【喪失からの希望】春を待つ
著者 松下隆一
【内容】
愛する家族を喪った者たちの絶望が希望に変わる日
愛する息子を喪い、未来をなくした夫婦は悲しみの果てに離別。
平和だった家族は崩壊した。
それから数年を経た命日の前日、夫は過去を忘れるために、息子の骨壺を抱え、心が凍てつき暗い家に引き籠る妻を訪ねる。
だがその途上、夫は実の両親を亡くした少年と出会い、妻の家に一緒に泊まることに。
その日から心に仄かな灯が生まれた。
3人の孤独な魂が寄り添う時間のなかで、それぞれの絶望が希望に変わり、夫婦は再生の路に立ち、少年は未来に向かって歩みはじめる。
「人は少しずつよくなるしかない、少しずつ幸せになるしかないんだ……」
第1回京都文学賞受賞作家であり、NHK『雲霧仁左衛門』など、映画やドラマで絶大な影響力を誇るベテラン脚本家が、人間の業、そしてどん底から這い上がる人の強さと家族の絆を感動的に描く。
【感想】
★★★★★
子どもを失くした夫婦+放置子の話。
子どもを失くし、離婚した夫婦。そこに放置子が加わってつかの間の幸せな「家族」生活を送る。
いつかこの幸せが終わってしまうのかと思いながら読み進めていくのはなかなか辛かったです。できればこの幸せが続いてほしい、この3人で家族になれることはないのだろうかと願いながら読みました。
震災、水俣病なども出てきて、そういえば友人の夫は長崎の被爆二世だったなあと思いだしました。私より少し年下ですが、30代でも被爆二世がいるということに聞いたときは少なからずショックを受けました。

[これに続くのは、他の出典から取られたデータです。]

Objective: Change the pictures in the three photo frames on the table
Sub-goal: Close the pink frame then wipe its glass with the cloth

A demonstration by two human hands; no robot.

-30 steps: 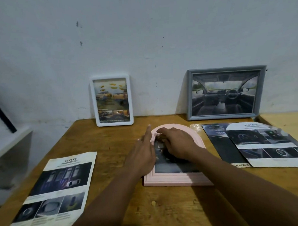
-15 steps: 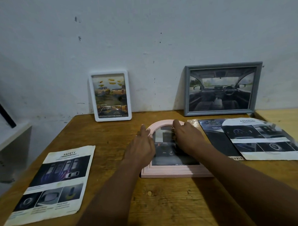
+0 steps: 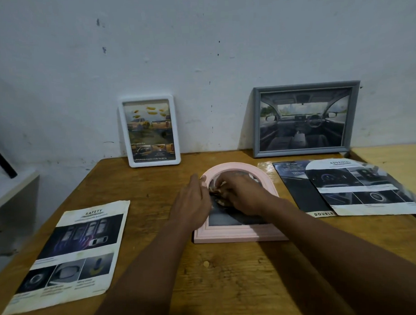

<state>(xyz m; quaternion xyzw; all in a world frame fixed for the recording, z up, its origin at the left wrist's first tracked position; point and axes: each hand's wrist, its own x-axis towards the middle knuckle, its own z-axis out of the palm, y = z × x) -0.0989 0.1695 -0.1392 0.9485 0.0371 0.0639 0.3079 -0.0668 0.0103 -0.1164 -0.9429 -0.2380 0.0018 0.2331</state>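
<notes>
Clearly the pink frame (image 3: 238, 234) was the one being worked on. It lay flat on the table (image 3: 230, 274), well in front of the white frame (image 3: 176, 130) and the grey frame (image 3: 256, 122) leaning on the wall. The left hand (image 3: 192, 205) rested along its left rim with straight, relaxed fingers. The right hand (image 3: 243, 193) bent its fingers onto the picture (image 3: 230, 216) inside the arch, but blur hid whether they pinched it. The frame looked light, stiff and apt to slide. The picture seemed thin and easily creased, best lifted by an edge.
</notes>
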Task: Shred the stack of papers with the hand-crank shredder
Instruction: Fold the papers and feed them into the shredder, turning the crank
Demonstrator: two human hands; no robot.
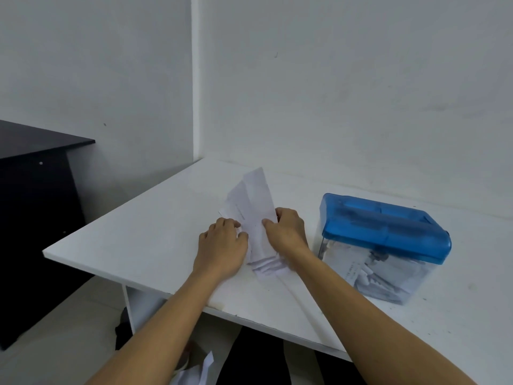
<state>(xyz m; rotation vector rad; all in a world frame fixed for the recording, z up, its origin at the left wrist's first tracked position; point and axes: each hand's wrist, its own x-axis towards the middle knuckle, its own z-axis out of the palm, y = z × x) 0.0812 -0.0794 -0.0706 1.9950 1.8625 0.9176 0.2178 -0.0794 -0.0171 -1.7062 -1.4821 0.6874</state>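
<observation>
A loose stack of white paper strips [251, 202] lies fanned out on the white table [144, 229], near its middle. My left hand [223, 245] rests on the stack's left side with its fingers curled onto the sheets. My right hand [286, 230] grips the right side, thumb on top of the upper strip. To the right stands the hand-crank shredder [384, 229], a blue translucent lid on a clear bin [377, 279] that holds white shreds. Its crank is not visible from here.
White walls close off the table at the back. A dark cabinet [36, 218] stands to the left across a gap. Under the table's front edge, scraps of white paper [198, 370] lie on the floor beside my legs.
</observation>
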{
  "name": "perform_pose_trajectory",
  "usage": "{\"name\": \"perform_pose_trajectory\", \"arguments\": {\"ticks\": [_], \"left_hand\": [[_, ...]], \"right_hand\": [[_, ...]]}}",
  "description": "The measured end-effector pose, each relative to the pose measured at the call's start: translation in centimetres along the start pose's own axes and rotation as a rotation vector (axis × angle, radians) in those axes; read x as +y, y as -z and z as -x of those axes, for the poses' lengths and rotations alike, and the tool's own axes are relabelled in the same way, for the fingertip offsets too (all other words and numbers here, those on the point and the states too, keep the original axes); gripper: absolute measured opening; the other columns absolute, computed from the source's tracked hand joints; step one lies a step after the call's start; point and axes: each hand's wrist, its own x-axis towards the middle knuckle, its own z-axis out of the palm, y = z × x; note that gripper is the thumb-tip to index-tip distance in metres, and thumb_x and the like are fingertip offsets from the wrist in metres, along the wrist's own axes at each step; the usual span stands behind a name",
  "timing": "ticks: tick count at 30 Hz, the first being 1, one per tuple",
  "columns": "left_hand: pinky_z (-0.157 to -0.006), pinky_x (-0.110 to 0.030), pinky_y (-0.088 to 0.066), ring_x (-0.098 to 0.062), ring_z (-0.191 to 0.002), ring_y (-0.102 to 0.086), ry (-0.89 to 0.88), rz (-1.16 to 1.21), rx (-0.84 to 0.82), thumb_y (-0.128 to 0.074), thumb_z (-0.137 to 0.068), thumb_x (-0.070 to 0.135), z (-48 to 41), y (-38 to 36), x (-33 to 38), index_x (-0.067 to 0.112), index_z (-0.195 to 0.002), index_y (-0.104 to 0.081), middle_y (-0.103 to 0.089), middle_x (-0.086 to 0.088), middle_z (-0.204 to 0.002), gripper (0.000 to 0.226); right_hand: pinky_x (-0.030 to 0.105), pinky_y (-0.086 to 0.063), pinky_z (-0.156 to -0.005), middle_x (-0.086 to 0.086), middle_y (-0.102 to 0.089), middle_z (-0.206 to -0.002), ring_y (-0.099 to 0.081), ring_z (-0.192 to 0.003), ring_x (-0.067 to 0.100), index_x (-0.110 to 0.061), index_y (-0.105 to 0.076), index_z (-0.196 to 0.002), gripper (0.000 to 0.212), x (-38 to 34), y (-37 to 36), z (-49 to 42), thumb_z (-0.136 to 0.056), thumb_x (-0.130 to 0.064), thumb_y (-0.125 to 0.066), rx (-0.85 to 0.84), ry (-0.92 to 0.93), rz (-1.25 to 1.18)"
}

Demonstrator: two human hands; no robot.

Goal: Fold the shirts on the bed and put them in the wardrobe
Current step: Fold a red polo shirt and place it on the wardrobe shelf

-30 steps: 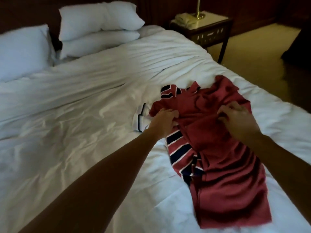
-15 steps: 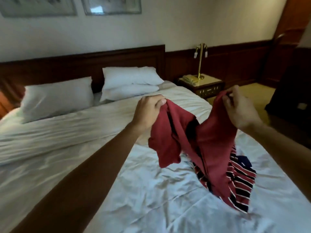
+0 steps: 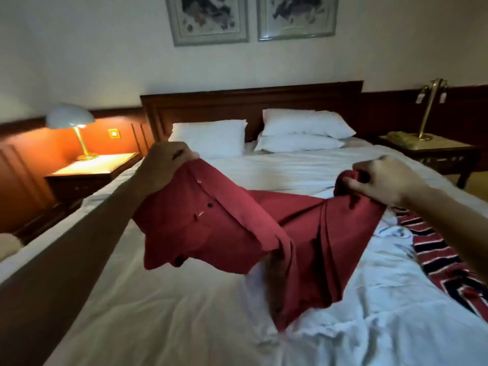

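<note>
We see the white bed (image 3: 184,320) nearest, with the red shirt (image 3: 237,228) held spread above it, its lower end touching the sheet. Left hand (image 3: 166,165) grips one top edge; right hand (image 3: 383,180) pinches the other, bunched. Striped shirt (image 3: 443,254) lies on the bed at right. Farther back are pillows (image 3: 211,137) and a lit lamp (image 3: 70,118) at left.

Red shirt (image 3: 237,228); red-navy-white striped shirt (image 3: 446,260); white bed (image 3: 158,313), white pillows (image 3: 208,138).
</note>
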Motion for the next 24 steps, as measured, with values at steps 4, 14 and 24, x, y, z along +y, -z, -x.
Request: {"name": "perform_pose_trajectory", "arguments": {"ticks": [4,14,24], "left_hand": [[-0.07,-0.021,-0.041,-0.003,-0.074,-0.059,0.089,-0.097,-0.395,-0.085,-0.069,0.045,8.9,-0.3,-5.7,0.033,-0.084,-0.075,-0.062,0.023,-0.072,0.022],[-0.066,-0.03,-0.039,-0.001,-0.066,-0.054,-0.046,-0.12,-0.016,-0.066,-0.095,0.033,11.7,5.8,-0.5,0.017,-0.072,-0.068,-0.059,0.011,-0.066,0.029],[-0.086,-0.023,-0.053,-0.017,-0.114,-0.065,0.245,0.316,-0.462,-0.054,-0.102,0.012,18.8,1.0,4.6,0.016,-0.119,-0.067,-0.069,0.005,-0.121,0.022]], "right_hand": [[0.04,-0.051,-0.075,0.0,-0.054,-0.07,-0.061,-0.085,0.03,-0.03,-0.053,-0.075,0.05,0.3,-6.1,4.7,-0.079,-0.077,-0.036,-0.168,-0.027,0.108],[0.037,-0.043,-0.096,-0.008,-0.052,-0.106,-0.053,-0.109,0.015,-0.038,-0.063,-0.102,0.039,-5.8,0.0,6.8,-0.088,-0.071,-0.048,-0.345,0.01,0.424],[0.025,-0.042,-0.086,-0.002,-0.07,-0.102,-0.058,-0.08,0.008,-0.033,-0.066,-0.113,0.021,-19.5,-3.7,12.7,-0.096,-0.042,-0.057,-0.433,0.091,-0.317]]}}
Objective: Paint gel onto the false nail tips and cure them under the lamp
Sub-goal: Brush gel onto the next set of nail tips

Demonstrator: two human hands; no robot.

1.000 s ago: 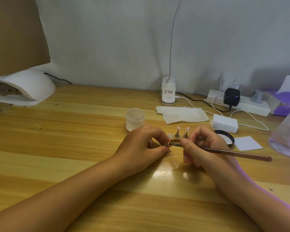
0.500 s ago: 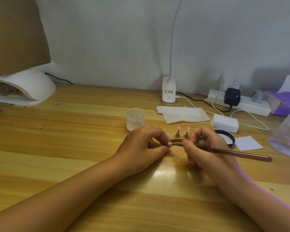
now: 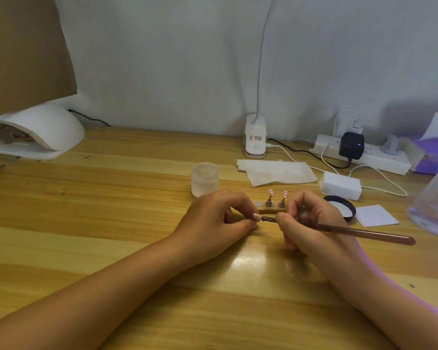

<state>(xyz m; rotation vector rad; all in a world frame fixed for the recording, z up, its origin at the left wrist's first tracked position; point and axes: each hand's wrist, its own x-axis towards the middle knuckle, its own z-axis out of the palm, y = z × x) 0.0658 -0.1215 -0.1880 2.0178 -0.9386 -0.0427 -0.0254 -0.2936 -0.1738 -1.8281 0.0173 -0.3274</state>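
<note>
My left hand (image 3: 216, 222) pinches a small pink nail tip (image 3: 256, 217) between thumb and fingers, low over the wooden table (image 3: 111, 210). My right hand (image 3: 311, 223) grips a long brown gel brush (image 3: 359, 232), and its dark bristle end touches the tip. Just behind my hands a small wooden holder (image 3: 271, 210) carries two more pink nail tips (image 3: 278, 193) on metal stands. A frosted gel jar (image 3: 204, 179) stands open behind my left hand. The white curing lamp (image 3: 39, 130) sits at the far left.
A black jar lid (image 3: 339, 204), white paper squares (image 3: 376, 215), a white block (image 3: 340, 185) and folded tissue (image 3: 276, 171) lie behind my right hand. A clip lamp base (image 3: 255, 138) and power strip (image 3: 362, 154) with cables line the wall. A clear container (image 3: 434, 205) stands at the right edge.
Both hands stay nearly in place. The brush end has shifted slightly along the nail tip held by my left hand.
</note>
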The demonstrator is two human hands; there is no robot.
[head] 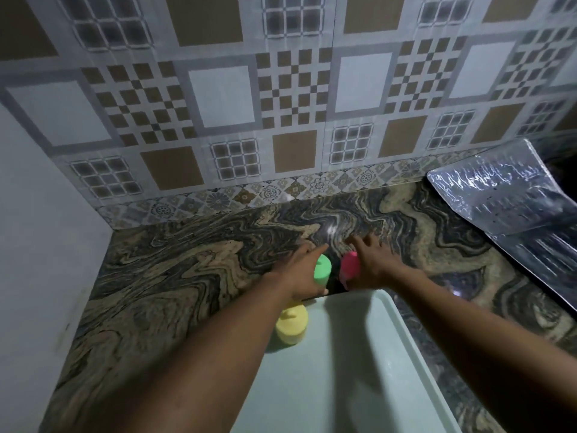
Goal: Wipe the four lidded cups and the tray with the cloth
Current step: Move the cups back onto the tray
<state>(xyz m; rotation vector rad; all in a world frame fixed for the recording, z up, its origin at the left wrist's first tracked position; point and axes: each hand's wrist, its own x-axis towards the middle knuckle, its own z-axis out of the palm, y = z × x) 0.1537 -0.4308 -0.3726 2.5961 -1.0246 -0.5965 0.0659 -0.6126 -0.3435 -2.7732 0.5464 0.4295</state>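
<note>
Along a dim kitchen corner, a stone counter (187, 276) with swirling black, grey and tan veining meets a back wall of patterned tiles (281, 89), squares of brown, pale grey, checks and grids above a narrow floral border strip (281, 190), while a plain pale wall (37, 229) closes the left side. At the right edge of the counter a crinkled, shiny sheet (515, 210), foil-like in appearance, lies sloped against the wall. One pale green tray (406, 354) occupies the near centre of the counter, its far rim just below both hands. Three lidded cups are visible: one yellow cup (292, 326) standing upright in the tray's far left corner, partly behind the left forearm; one green cup (322, 270) beyond the tray's far rim; and one pink cup (349, 268) just beside the green one, to its right. The left hand (301, 270) is wrapped around the green cup from its left side, fingers reaching past the lid. The right hand (371, 260) grips the pink cup from the right, its fingers spread over the counter beyond. Whether the two held cups rest on the counter or are lifted cannot be told.
</note>
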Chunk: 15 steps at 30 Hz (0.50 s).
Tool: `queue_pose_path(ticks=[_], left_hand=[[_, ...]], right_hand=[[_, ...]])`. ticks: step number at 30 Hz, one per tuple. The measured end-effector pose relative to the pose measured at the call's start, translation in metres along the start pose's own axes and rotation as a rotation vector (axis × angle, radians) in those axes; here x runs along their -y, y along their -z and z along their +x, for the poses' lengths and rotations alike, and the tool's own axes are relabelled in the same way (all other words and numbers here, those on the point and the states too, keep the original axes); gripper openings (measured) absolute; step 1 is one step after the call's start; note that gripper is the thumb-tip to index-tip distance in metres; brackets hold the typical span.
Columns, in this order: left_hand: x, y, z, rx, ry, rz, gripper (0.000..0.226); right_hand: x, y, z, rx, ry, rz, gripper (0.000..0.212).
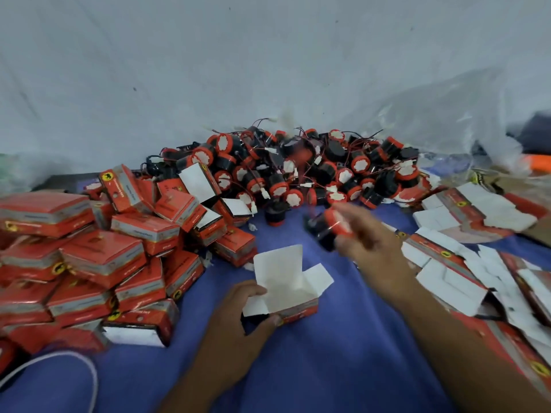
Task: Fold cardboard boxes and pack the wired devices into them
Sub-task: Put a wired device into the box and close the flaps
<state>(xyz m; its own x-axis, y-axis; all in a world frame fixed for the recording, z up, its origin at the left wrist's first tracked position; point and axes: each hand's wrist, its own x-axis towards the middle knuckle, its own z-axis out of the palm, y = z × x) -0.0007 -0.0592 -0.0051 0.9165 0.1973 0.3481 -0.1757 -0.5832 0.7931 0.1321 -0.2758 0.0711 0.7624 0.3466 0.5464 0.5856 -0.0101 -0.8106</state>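
Note:
My left hand [241,317] grips a small red cardboard box [293,296] near the middle of the blue cloth, its white flaps standing open upward. Above and to the right of it, my right hand [369,236], blurred by motion, holds a black and red round wired device [326,229]. Behind lies a big heap of the same devices [298,165] with red and black wires and white connectors.
Several closed red boxes [98,257] are piled at the left. Flat unfolded box blanks [465,263] lie spread at the right. A clear plastic bag [447,120] rises behind the heap at the right. A blue cloth [328,353] covers the work surface.

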Motion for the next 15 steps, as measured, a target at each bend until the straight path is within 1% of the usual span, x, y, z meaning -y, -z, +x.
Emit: queue_pose_path(ticks=[1, 3, 5, 7, 10, 12, 15], left_hand=[[-0.001, -0.001, -0.001, 0.012, 0.013, -0.011, 0.04], [-0.001, -0.001, -0.001, -0.018, 0.023, -0.022, 0.043], [0.0, -0.001, 0.0, -0.052, 0.065, -0.068, 0.043], [0.001, 0.002, 0.002, -0.004, 0.08, -0.103, 0.044], [-0.003, 0.002, 0.001, 0.026, 0.026, -0.082, 0.039], [-0.001, 0.001, 0.0, 0.007, -0.011, -0.048, 0.037], [0.0, 0.0, 0.001, 0.017, -0.099, 0.001, 0.026]], right_hand=[[0.003, -0.006, -0.01, 0.106, 0.093, -0.095, 0.049], [0.0, -0.017, -0.023, 0.257, 0.219, -0.314, 0.054], [-0.002, -0.021, -0.026, 0.33, 0.274, -0.511, 0.054], [-0.003, -0.018, -0.027, 0.32, 0.361, -0.616, 0.05], [-0.012, -0.017, -0.031, 0.309, 0.454, -0.682, 0.04], [-0.016, -0.021, -0.033, 0.294, 0.466, -0.693, 0.03], [-0.02, -0.03, -0.037, 0.316, 0.45, -0.702, 0.017]])
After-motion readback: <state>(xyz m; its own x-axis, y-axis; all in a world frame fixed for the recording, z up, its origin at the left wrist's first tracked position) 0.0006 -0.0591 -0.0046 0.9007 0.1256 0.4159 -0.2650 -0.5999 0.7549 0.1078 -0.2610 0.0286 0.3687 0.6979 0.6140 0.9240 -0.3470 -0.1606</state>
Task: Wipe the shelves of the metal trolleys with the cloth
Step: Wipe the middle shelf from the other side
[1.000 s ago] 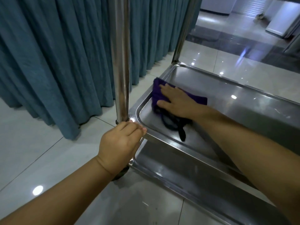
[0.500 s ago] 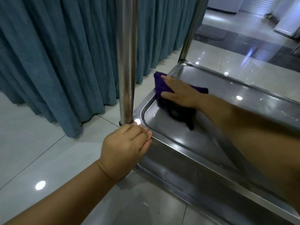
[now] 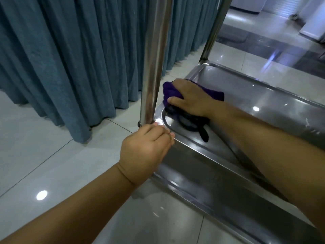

水俣病とか、社会でちょこっと習っただけの記憶しかなかったですけれど、こういうストーリーを読むと、ものすごく辛いなと思います。苦しんだ人がたくさんいるでしょう。今も、震災のことで心も体も辛い人もいる。コロナ禍でさらに辛い思いをしている人がいる。
少しずつ幸せな「春」に向かって生きていくしかない。
200ページ以下ですぐに読めてしまう話ですが、とても考えさせられました。